Work instruction.
Your response should be an exact transcription of the data, images excluded.
::::::::::
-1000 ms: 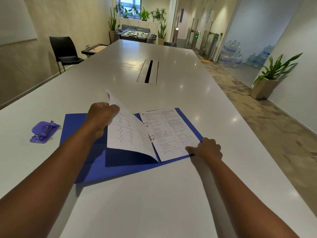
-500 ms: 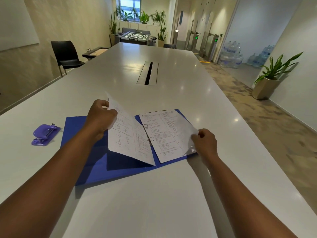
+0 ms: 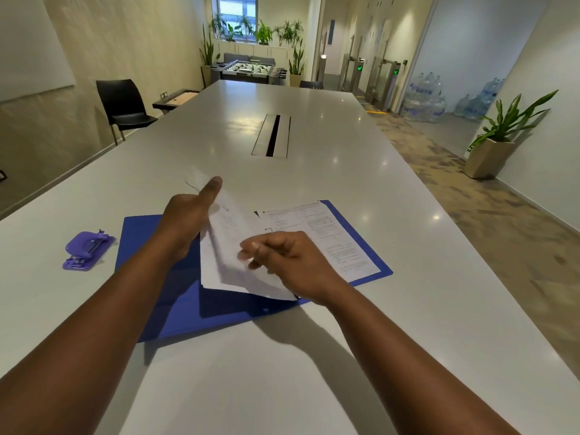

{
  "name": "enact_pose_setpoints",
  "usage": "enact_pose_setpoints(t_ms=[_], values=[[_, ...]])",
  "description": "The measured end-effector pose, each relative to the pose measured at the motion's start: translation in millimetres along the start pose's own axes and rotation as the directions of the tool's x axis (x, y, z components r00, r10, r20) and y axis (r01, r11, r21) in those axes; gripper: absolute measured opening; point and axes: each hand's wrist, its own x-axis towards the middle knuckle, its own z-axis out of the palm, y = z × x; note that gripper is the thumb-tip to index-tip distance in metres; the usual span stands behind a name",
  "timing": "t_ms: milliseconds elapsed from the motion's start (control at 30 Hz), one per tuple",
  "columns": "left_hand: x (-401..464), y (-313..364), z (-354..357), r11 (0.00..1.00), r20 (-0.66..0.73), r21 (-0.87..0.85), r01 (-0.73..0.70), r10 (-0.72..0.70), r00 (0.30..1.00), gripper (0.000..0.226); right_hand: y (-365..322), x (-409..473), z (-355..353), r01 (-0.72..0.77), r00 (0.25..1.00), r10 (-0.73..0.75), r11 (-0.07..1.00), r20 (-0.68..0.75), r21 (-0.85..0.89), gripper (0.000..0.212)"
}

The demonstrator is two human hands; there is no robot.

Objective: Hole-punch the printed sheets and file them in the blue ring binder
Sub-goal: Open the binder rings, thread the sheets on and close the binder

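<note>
The blue ring binder [image 3: 175,296] lies open on the white table [image 3: 282,372]. A printed sheet [image 3: 332,237] lies flat on its right half. My left hand [image 3: 188,215] holds a lifted printed sheet [image 3: 226,255] by its far left edge, thumb on top, the sheet tilted up over the binder's middle. My right hand [image 3: 282,259] reaches across to that sheet, its curled fingers touching its face near the middle. The binder's rings are hidden behind my right hand and the lifted sheet. A purple hole punch [image 3: 86,251] sits on the table left of the binder.
A cable slot [image 3: 271,135] is set in the table's centre farther away. A black chair [image 3: 124,105] stands at the table's left side. A potted plant [image 3: 499,136] stands on the floor to the right.
My right hand has left the right sheet's near corner and moved left to the lifted sheet. My left hand has raised the sheet's far edge and turned it further over.
</note>
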Motion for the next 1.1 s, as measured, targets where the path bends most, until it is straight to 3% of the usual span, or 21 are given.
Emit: enact_pose_setpoints(t_ms=[33,100,167,233,367,433,500,767,900,933,1000,1100], values=[[2,-3,1,1.0,0.002,0.012,-0.007,0.007,1.0,0.049,2,-1,1,-0.02,0.999,0.019,0.999,0.043,0.036,0.026],[3,-7,0,0.996,-0.007,0.081,-0.036,0.036,0.999,0.034,13,1,-4,-0.063,0.998,0.064,0.996,-0.021,0.057,0.026],[5,-10,-2,0.991,-0.022,0.128,-0.034,0.038,0.999,0.022,35,7,-21,-0.16,0.967,0.136,0.982,-0.217,-0.096,0.03],[4,-10,-5,0.992,-0.025,0.124,-0.027,0.031,0.999,0.013,62,10,-46,-0.354,0.894,0.232,0.89,-0.383,-0.287,0.042],[6,-13,-8,0.992,-0.028,0.126,-0.01,0.014,1.0,0.026,116,2,-96,-0.689,0.722,0.453,0.533,-0.522,-0.491,0.06],[7,-14,-10,0.993,-0.036,0.12,-0.011,0.015,0.999,0.027,132,-5,-108,-0.749,0.662,0.499,0.458,-0.559,-0.479,0.063],[8,-15,-12,0.995,-0.049,0.1,-0.002,0.007,0.999,0.04,140,-7,-114,-0.76,0.649,0.5,0.446,-0.573,-0.472,0.065],[5,-14,-9,0.997,-0.038,0.072,-0.007,0.01,0.999,0.038,154,-5,-116,-0.726,0.656,0.51,0.627,-0.557,-0.282,0.052],[8,-17,-13,0.998,-0.026,0.07,0.001,0.0,1.0,0.042,138,3,-110,-0.545,0.661,0.418,0.838,-0.623,-0.017,0.018],[8,-17,-13,0.998,-0.028,0.063,0.008,-0.006,1.0,0.039,128,6,-109,-0.483,0.667,0.403,0.874,-0.627,0.048,0.021],[9,-16,-14,0.999,-0.025,0.036,0.029,-0.028,0.999,0.025,103,9,-107,-0.37,0.703,0.384,0.916,-0.599,0.153,0.026],[10,-14,-12,0.999,-0.027,0.008,0.035,-0.035,0.999,0.012,63,8,-100,-0.23,0.838,0.291,0.955,-0.462,0.186,0.024]])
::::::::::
Result of this task.
-1000 ms: 
-500 ms: 
+0 ms: 

{
  "name": "enact_pose_setpoints",
  "usage": "enact_pose_setpoints(t_ms=[_], values=[[_, ...]])",
  "description": "The measured end-effector pose, each relative to the pose measured at the motion's start: translation in millimetres along the start pose's own axes and rotation as the directions of the tool's x axis (x, y, z components r00, r10, r20) and y axis (r01, r11, r21) in those axes; gripper: absolute measured opening; point and axes: each hand's wrist, its own x-axis towards the middle knuckle, its own z-axis out of the palm, y = z × x; note that gripper is the thumb-tip to index-tip distance in metres; the usual span stands behind a name",
  "timing": "t_ms: milliseconds elapsed from the motion's start (control at 30 Hz), one per tuple",
  "columns": "left_hand: x (-401..464), y (-313..364), z (-354..357), r11 (0.00..1.00), r20 (-0.66..0.73), r21 (-0.87..0.85), r01 (-0.73..0.70), r10 (-0.72..0.70), r00 (0.30..1.00), gripper (0.000..0.226); right_hand: y (-365..322), x (-409..473), z (-355..353), r01 (-0.72..0.77), r00 (0.25..1.00), r10 (-0.73..0.75), r11 (-0.07..1.00), r20 (-0.68..0.75), r21 (-0.85..0.89), gripper (0.000..0.212)"
}

The demonstrator is two human hands; there is no robot.

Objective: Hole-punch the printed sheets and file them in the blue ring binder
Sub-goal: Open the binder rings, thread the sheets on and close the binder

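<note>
The blue ring binder [image 3: 175,296] lies open on the white table [image 3: 282,372]. A printed sheet [image 3: 332,237] lies flat on its right half. My left hand [image 3: 188,215] holds a lifted printed sheet [image 3: 226,255] by its far left edge, thumb on top, the sheet tilted up over the binder's middle. My right hand [image 3: 282,259] reaches across to that sheet, its curled fingers touching its face near the middle. The binder's rings are hidden behind my right hand and the lifted sheet. A purple hole punch [image 3: 86,251] sits on the table left of the binder.
A cable slot [image 3: 271,135] is set in the table's centre farther away. A black chair [image 3: 124,105] stands at the table's left side. A potted plant [image 3: 499,136] stands on the floor to the right.
My right hand has left the right sheet's near corner and moved left to the lifted sheet. My left hand has raised the sheet's far edge and turned it further over.
</note>
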Motion for the next 1.1 s, as measured, targets where the path bends most, until it is straight to 3% of the usual span, or 21 are given.
Emit: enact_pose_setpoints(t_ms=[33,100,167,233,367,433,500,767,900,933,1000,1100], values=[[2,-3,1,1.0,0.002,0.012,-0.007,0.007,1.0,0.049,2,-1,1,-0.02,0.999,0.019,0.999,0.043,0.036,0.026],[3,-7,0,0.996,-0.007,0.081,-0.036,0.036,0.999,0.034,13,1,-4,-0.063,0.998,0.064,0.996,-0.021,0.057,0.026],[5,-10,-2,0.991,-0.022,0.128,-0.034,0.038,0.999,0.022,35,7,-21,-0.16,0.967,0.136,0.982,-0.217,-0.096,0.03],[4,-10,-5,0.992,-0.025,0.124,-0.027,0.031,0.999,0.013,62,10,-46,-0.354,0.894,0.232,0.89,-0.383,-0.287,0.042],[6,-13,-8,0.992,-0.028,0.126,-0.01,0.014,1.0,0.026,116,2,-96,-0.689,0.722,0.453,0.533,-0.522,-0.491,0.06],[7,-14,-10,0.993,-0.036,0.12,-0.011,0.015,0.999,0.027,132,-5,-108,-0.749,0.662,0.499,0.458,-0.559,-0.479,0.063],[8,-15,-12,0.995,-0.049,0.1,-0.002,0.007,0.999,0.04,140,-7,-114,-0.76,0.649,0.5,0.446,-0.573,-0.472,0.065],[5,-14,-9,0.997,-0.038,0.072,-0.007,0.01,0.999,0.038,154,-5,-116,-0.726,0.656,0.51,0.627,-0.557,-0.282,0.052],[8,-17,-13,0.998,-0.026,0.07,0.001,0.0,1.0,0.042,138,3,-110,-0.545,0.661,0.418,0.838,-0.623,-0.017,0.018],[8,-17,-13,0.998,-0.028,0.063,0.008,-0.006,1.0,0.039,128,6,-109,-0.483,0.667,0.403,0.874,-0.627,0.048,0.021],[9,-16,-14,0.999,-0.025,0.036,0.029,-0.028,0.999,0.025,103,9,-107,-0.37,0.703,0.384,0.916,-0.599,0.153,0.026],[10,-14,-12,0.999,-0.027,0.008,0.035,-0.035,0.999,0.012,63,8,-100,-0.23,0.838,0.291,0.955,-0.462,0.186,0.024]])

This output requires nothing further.